Ha concluso per la condanna del pagamento delle somme di cui sopra.
Con comparsa di costituzione, si è costituita oltre il termine di legge la società CP_5
replicando che:
- corrisponde al vero la sottoscrizione del contratto e la mancata installazione dell'elevatore;
- la società avrebbe subito ritardi nell'installazione dell'impianto per problemi inerenti alla fornitura da parte del produttore;
- l'inadempimento non è imputabile all'appaltatore;
- la resistente è disponibile all'adempimento ovvero alla restituzione della somma di
€14.105,00 con risoluzione consensuale del contratto;
- la richiesta risarcitoria non è provata.
Ha concluso per la risoluzione contrattuale e il rigetto delle domande avverse.
La causa è stata istruita documentalmente.
_____
In limine, deve darsi atto che le parti hanno domandato concordemente la cessata materia del contendere in quanto – come da verbale depositato in data 18.4.2025 - la ricorrente ha provveduto a consegnare e collaudare quanto oggetto del contratto di appalto.
Tuttavia, parte ricorrente insiste per la condanna di parte resistente al pagamento delle spese di lite.
Pertanto, ai fini della soccombenza virtuale, occorre accertare l'eventuale fondatezza della pretesa.

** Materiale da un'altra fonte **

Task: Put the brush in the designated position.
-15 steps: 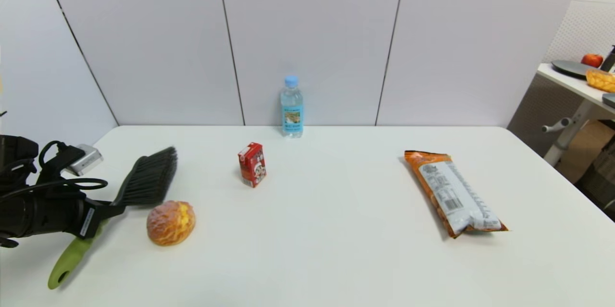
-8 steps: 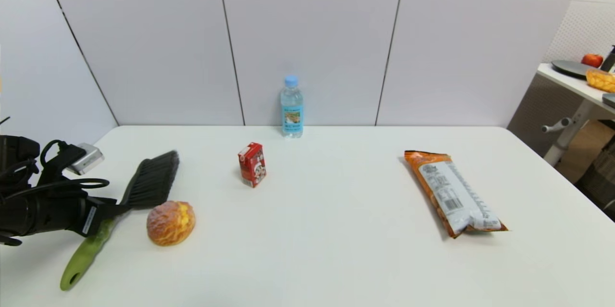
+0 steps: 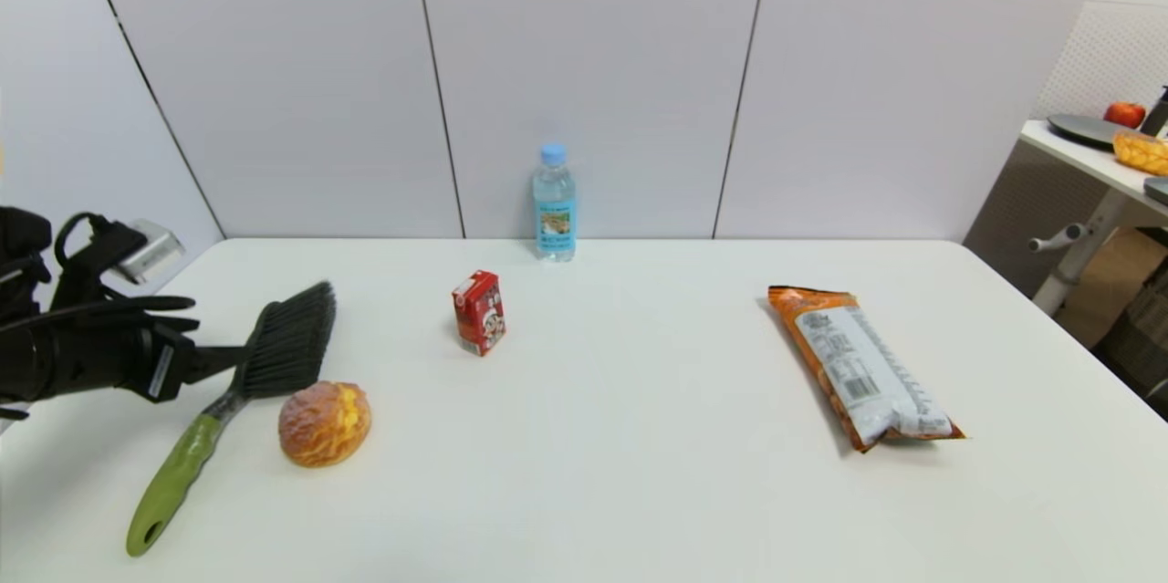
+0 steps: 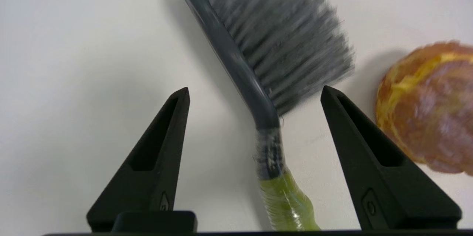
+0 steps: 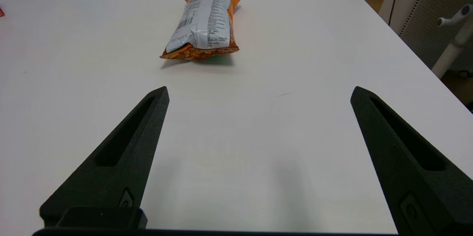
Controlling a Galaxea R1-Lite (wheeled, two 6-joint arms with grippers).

I ricorrenti hanno domandato la restituzione della somma di €14.105,00 pagata, quale corrispettivo, per l'installazione di un impianto di elevazione.

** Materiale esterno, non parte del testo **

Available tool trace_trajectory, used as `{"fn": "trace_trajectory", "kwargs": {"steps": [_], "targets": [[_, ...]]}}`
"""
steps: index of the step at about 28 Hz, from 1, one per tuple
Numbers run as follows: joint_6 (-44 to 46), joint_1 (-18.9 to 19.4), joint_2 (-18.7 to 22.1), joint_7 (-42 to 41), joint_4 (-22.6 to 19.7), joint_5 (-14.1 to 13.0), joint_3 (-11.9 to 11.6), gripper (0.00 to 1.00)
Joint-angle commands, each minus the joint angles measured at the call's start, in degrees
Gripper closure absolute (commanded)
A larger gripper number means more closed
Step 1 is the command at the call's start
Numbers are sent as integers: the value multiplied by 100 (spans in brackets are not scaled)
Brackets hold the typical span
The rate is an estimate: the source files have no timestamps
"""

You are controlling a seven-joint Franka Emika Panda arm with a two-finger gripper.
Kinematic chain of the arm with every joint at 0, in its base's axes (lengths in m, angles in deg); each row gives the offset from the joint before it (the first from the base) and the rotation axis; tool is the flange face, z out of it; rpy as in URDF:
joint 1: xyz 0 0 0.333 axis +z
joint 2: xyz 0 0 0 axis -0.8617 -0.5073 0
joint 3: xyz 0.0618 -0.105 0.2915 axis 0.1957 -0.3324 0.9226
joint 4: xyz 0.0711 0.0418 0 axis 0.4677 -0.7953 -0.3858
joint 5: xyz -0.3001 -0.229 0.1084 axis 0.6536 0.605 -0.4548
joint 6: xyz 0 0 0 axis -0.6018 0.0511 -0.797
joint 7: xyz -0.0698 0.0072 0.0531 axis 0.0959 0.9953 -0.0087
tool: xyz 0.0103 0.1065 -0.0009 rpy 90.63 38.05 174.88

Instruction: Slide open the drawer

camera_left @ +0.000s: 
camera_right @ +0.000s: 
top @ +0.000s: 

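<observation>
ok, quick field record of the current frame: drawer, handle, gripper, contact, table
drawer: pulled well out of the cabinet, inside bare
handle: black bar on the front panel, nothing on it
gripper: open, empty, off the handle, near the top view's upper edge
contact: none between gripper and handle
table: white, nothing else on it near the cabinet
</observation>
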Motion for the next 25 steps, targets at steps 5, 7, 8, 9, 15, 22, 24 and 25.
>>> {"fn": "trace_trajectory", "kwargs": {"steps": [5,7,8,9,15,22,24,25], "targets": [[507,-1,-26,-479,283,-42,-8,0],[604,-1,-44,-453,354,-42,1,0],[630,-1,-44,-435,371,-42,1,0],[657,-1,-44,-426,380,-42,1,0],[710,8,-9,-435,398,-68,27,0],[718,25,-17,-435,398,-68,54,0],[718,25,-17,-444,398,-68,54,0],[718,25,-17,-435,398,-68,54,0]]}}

All'atto della costituzione, la società resistente – non contestando di non avere adempiuto alla prestazione – ha allegato che l'inadempimento sarebbe imputabile a ritardi, nella consegna della merce, addebitabili al fornitore.
Preme, allora, rammentare che nel sistema della responsabilità da inadempimento imputabile ex art. 1218 c.c., grava sul creditore il solo onere di allegare l'inadempimento, competendo, invece, al debitore provare compiutamente le ragioni che ne escludono l'imputabilità.
Nella specie, alcuna prova è stata dedotta dalla a dimostrazione dell'insussistenza della CP_5 colpa nell'inadempimento, essendo rimasto indimostrato che il ritardo fosse, invece, addebitabile esclusivamente al produttore.
Così argomentando, la domanda volta ad ottenere la restituzione delle somme corrisposte a titolo di corrispettivo (quale effetto dell'implicita domanda di risoluzione per inadempimento) sarebbe stata fondata.
Diversa sorte avrebbe seguito, invece, la domanda di risarcimento del danno, perchè del tutto sfornita di prova sia nell'an sia nel quantum.
_____
In ragione della parziale soccombenza in relazione alla domanda risarcitoria, le spese di lite possono essere compensate nella misura di ¼, con i restanti ¾ a carico di parte resistente.
Le spese sono liquidate in dispositivo avuto riguardo alla scarsa complessità della lite, con applicazione delle Tabelle di cui al D.M. 147/2022, scaglione da €5.201,00 ad €26.000,00, valori minimi e per le sole fasi studio, introduttiva e decisione.
P.Q.M.
Il Tribunale, definitivamente pronunciando, ogni altra istanza disattesa o respinta, così dispone:
- dichiara cessata la materia del contendere;
- dichiara tenuta e condanna a rifondere agli attori le spese di lite, che liquida, CP_5 direttamente in favore dell'Avvocato Sebastiano Cheri dichiaratosi antistatario, in €198,00 (¾ di €264,00) per spese, €1.275,00 (¾ di €1.700,00) per compensi oltre accessori di legge.